Billions of people will be affected if this volcano blows, and the reason for the concern isn't just over the activity of the last 30 days, as we see from the the screen shots below from the global incident map from just today, shown below.
What brought this to our attention is a series of links posted by Steve Quayle, in rapid succession this morning, detailing the issue and key things to watch for, because when someone that has been studying earthquakes and volcanoes for decades issues this many warnings, well, it is enough to get my little fingers running searches like mad!
We are now starting to report all future earthquake at a depth relative to sea level (officially this is called the Geoid depth). This is being done by simply subtracting the average station elevation of the five nearest stations. Thus if the calculated depth is less than this average the result is a negative depth. So, a negative depth means "above" sea level.
Geologists monitor volcanoes in a number of ways, including ">4. monitor earthquakes (triggered by upward movement of magma) that occur around a volcano." (Source)
According to the USGS quick facts: The most recent activity in the area was about 300 years ago in Mono Lake. Both Long Valley Caldera and Mammoth Mountain have experienced episodes of heightened unrest over the last few decades (earthquakes, ground uplift, and/or volcanic gas emissions). As a result, the USGS manages a dense array of field sensors providing the real-time data needed to track unrest and assess hazards. They list the Long Valley Caldera threat potential as "Very high."
The most advanced technology cannot predict the exact time and date of the next volcanic eruption, so we are most definitely not going to try, but when these types of swarms occur, but are not the usual, but are instead unusual, it is well worth highlighting the incidents and recommending that people monitor the situation closely and be aware of what to look for in the news, what to watch for and be prepared.
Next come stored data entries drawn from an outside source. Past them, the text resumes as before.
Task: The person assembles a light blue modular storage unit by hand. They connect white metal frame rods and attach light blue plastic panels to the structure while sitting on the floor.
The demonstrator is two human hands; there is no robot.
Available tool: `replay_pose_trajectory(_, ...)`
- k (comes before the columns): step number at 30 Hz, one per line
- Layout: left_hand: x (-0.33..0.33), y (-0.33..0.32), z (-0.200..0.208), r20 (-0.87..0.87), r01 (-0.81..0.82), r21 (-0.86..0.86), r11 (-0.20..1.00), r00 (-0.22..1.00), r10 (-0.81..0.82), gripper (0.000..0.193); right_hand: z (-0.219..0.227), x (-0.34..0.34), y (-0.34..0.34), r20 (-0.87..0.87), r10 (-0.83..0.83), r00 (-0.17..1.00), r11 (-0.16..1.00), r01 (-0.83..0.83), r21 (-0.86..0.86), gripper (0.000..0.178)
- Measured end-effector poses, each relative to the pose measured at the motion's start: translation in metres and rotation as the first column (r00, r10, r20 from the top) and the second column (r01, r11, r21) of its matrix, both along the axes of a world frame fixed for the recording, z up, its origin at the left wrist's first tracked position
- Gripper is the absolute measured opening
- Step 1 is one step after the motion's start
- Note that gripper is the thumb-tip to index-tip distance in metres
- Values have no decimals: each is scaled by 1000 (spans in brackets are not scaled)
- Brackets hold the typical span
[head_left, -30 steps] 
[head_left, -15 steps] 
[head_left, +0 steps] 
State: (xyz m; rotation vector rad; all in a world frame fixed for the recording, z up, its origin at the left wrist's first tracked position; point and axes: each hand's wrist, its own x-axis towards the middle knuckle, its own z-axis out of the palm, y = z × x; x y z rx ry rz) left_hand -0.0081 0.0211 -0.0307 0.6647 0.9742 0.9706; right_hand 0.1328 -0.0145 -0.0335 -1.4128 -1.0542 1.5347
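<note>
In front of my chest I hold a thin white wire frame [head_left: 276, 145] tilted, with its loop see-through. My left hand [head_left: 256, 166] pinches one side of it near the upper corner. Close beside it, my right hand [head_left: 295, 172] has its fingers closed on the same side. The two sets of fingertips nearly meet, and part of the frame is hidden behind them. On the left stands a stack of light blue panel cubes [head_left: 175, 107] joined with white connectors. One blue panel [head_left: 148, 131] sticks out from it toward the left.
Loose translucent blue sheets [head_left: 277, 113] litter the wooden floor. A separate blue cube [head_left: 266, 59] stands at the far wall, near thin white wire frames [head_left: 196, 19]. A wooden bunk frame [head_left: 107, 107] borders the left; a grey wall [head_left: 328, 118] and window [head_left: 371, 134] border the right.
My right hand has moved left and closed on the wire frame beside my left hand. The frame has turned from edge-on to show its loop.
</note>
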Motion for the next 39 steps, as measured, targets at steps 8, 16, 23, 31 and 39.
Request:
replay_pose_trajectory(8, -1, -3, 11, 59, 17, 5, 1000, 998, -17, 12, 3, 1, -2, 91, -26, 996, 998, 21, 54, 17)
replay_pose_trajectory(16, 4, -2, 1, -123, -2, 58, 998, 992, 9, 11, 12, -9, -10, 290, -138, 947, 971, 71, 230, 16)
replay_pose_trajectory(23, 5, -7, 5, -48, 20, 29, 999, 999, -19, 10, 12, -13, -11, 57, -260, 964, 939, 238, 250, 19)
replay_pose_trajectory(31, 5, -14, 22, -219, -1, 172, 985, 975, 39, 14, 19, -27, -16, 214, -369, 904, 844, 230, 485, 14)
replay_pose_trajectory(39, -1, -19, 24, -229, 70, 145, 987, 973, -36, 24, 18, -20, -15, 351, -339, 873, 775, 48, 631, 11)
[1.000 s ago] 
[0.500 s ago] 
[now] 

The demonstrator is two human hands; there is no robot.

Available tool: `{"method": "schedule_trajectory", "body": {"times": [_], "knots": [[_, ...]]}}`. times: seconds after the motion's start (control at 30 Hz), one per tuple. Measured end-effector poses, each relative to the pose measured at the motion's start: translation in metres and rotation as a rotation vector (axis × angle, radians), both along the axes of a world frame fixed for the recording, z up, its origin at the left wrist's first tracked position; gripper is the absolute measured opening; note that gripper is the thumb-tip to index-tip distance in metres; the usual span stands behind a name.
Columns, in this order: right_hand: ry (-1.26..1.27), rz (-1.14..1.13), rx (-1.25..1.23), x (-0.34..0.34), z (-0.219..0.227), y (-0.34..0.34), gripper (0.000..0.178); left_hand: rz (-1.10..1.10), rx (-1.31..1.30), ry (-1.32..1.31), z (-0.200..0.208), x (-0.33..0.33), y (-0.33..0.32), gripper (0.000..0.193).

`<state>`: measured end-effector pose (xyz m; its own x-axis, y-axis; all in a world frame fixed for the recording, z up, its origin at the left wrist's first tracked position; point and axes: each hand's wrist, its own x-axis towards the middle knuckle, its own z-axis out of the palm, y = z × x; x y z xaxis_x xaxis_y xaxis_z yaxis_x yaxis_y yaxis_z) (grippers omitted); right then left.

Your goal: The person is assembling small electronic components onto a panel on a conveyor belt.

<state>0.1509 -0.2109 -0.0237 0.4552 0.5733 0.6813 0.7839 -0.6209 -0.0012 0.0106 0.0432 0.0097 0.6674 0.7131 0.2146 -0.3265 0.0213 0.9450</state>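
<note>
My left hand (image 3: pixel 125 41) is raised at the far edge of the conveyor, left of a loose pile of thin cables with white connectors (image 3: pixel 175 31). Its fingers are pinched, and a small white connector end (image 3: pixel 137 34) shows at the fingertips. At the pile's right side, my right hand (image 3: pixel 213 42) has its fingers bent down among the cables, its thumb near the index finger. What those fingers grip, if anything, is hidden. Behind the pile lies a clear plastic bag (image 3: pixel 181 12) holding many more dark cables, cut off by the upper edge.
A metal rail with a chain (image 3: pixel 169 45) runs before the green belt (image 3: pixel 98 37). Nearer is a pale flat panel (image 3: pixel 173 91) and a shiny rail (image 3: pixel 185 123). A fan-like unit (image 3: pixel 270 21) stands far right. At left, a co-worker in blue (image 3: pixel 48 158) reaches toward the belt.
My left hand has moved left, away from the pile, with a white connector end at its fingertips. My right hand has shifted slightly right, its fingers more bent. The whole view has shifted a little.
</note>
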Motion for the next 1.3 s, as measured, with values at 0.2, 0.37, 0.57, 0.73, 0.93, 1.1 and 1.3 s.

Mammoth Lakes has seen earthquake swarms before over the years, with much concern shown when just dozens of earthquakes have occurred, so while no one is declaring this to be a 100% sign that the Long Valley Caldera is going to imminently blow, we do not that if registering a few dozen causes concern as we have seen in years past, it does make the extremely high number of earthquakes being monitored now something to keep a very close eye on.